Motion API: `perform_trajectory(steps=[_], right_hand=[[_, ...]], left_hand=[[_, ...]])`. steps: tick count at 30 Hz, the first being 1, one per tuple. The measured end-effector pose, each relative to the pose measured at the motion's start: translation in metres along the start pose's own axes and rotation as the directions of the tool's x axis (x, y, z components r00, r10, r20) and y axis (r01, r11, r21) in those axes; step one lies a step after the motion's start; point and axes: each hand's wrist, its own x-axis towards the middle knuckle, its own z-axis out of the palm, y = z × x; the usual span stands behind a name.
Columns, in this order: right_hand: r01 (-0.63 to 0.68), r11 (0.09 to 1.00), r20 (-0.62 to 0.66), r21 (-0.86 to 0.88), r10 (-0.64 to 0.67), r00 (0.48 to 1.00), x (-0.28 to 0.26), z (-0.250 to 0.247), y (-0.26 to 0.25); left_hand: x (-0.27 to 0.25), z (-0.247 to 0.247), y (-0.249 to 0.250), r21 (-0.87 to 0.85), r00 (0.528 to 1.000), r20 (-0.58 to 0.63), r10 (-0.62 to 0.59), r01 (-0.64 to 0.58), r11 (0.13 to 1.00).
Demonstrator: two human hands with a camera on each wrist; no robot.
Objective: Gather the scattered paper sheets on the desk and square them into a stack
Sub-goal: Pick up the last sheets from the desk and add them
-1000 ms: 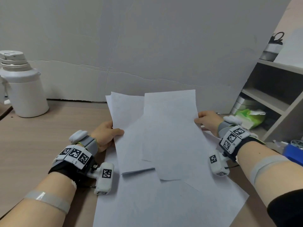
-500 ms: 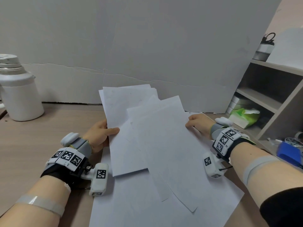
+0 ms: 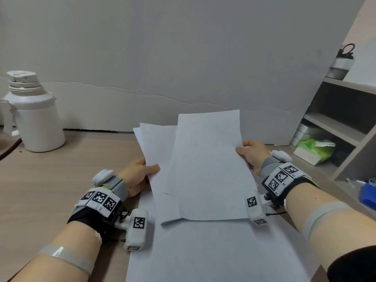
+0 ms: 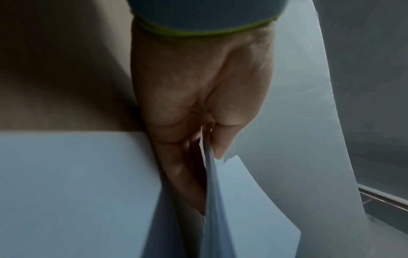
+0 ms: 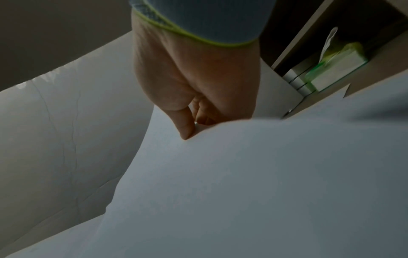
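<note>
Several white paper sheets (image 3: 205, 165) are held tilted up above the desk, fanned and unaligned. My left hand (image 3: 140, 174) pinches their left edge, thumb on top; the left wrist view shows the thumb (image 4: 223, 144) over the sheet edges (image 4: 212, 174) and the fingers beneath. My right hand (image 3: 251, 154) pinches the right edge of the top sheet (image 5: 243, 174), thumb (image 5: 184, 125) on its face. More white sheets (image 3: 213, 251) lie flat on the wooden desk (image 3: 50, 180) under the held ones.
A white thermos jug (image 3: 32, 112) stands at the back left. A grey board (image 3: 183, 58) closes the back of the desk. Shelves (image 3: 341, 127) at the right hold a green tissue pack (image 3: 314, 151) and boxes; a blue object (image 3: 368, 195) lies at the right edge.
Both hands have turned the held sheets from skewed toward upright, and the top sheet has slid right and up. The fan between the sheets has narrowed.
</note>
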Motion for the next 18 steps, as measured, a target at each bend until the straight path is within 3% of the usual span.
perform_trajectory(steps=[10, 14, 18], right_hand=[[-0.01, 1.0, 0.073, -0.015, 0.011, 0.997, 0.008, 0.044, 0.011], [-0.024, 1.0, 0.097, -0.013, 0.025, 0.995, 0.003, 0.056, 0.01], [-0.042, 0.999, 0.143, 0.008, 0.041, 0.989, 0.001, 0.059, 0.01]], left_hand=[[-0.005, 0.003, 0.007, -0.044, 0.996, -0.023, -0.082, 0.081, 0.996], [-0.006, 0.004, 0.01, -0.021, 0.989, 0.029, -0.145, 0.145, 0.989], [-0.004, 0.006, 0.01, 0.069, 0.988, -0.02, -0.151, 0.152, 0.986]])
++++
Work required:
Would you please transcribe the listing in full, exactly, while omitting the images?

Exercise answer:
Motion API: `perform_trajectory(steps=[_], right_hand=[[_, ...]], left_hand=[[_, ...]])`. steps: tick count at 30 Hz, the first being 1, one per tuple. The measured end-effector pose, each relative to the pose measured at the motion's start: translation in metres along the start pose's own axes and rotation as the directions of the tool's x axis (x, y, z components r00, r10, r20) and y axis (r01, r11, r21) in those axes; step one lies a step after the motion's start; point and axes: each hand's wrist, its own x-axis towards the middle knuckle, its own z-axis out of the palm, y = z × x; the usual span stands behind a name.
Columns, in this order: right_hand: r01 (-0.63 to 0.68), r11 (0.09 to 1.00), r20 (-0.62 to 0.66), r21 (-0.86 to 0.88), r10 (-0.64 to 0.67), r00 (0.48 to 1.00), x (-0.28 to 0.26), z (-0.250 to 0.247), y (-0.26 to 0.25); left_hand: x (-0.27 to 0.25), z (-0.247 to 0.247), y (-0.249 to 0.250), r21 (-0.87 to 0.85), r00 (0.528 to 1.000), r20 (-0.58 to 0.63), r10 (-0.62 to 0.59), r01 (-0.64 to 0.58), r11 (0.13 to 1.00).
Demonstrator: two human hands with a camera on each wrist; no robot.
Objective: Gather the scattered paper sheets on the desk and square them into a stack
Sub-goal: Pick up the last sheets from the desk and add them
-1000 ms: 
-500 ms: 
+0 ms: 
+0 ms: 
+0 ms: 
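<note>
Several white paper sheets (image 3: 205, 165) are held tilted up above the desk, fanned and unaligned. My left hand (image 3: 140, 174) pinches their left edge, thumb on top; the left wrist view shows the thumb (image 4: 223, 144) over the sheet edges (image 4: 212, 174) and the fingers beneath. My right hand (image 3: 251, 154) pinches the right edge of the top sheet (image 5: 243, 174), thumb (image 5: 184, 125) on its face. More white sheets (image 3: 213, 251) lie flat on the wooden desk (image 3: 50, 180) under the held ones.
A white thermos jug (image 3: 32, 112) stands at the back left. A grey board (image 3: 183, 58) closes the back of the desk. Shelves (image 3: 341, 127) at the right hold a green tissue pack (image 3: 314, 151) and boxes; a blue object (image 3: 368, 195) lies at the right edge.
Both hands have turned the held sheets from skewed toward upright, and the top sheet has slid right and up. The fan between the sheets has narrowed.
</note>
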Motion for the next 18 steps, as measured, a target at each bend until the straight path is within 3% of the usual span.
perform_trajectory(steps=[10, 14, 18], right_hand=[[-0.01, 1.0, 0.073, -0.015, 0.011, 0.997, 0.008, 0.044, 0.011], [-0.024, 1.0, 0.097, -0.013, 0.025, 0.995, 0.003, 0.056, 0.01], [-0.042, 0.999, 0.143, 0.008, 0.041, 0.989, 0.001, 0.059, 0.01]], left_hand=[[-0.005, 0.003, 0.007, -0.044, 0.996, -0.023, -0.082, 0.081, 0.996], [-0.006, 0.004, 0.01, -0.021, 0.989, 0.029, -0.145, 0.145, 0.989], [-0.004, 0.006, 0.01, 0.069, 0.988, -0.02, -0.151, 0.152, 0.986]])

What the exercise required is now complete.